→ **Data extract**:
====
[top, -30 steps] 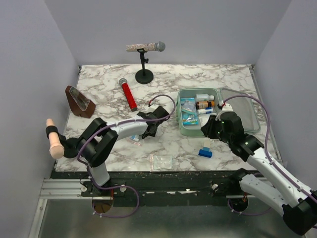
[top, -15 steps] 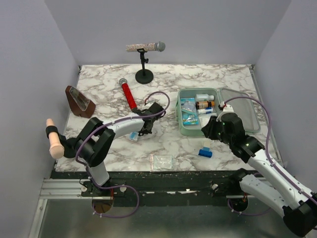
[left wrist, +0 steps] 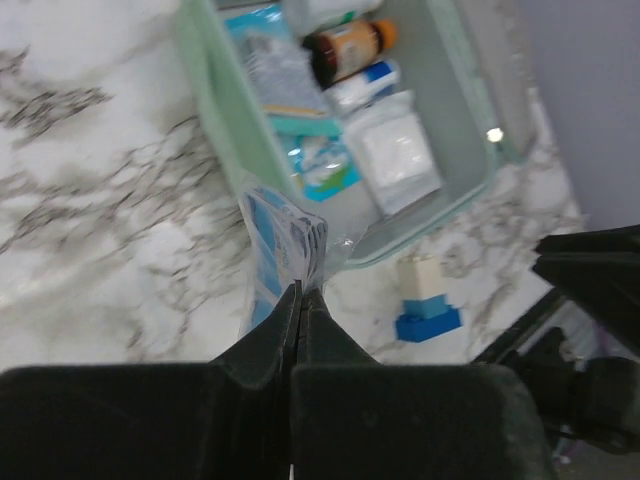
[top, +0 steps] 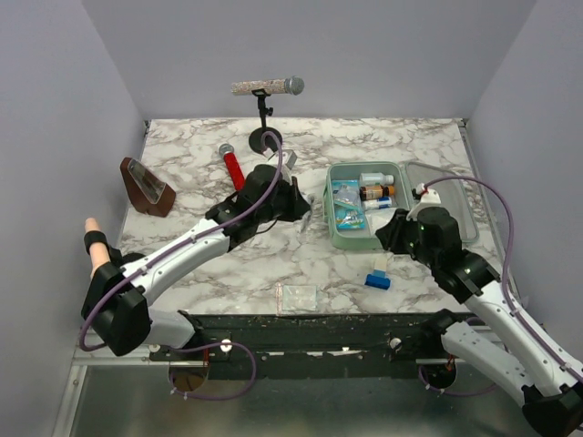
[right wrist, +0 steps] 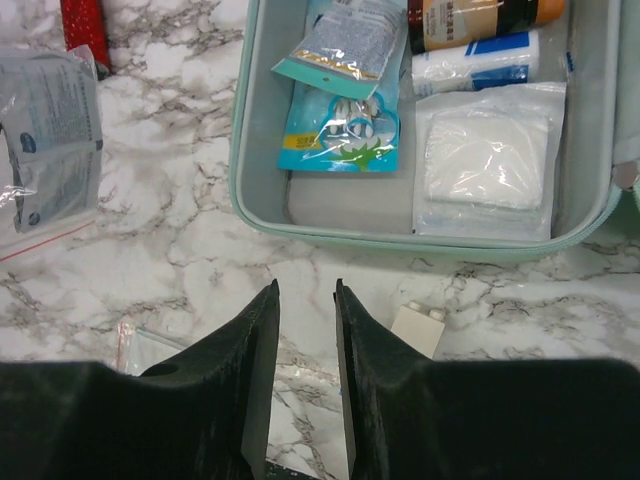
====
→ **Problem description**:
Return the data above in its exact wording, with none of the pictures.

→ **Result below**:
[top, -30 steps] 
[top, -15 steps] 
[left wrist, +0 steps] 
[top, +0 steps] 
[right wrist, +0 steps] 

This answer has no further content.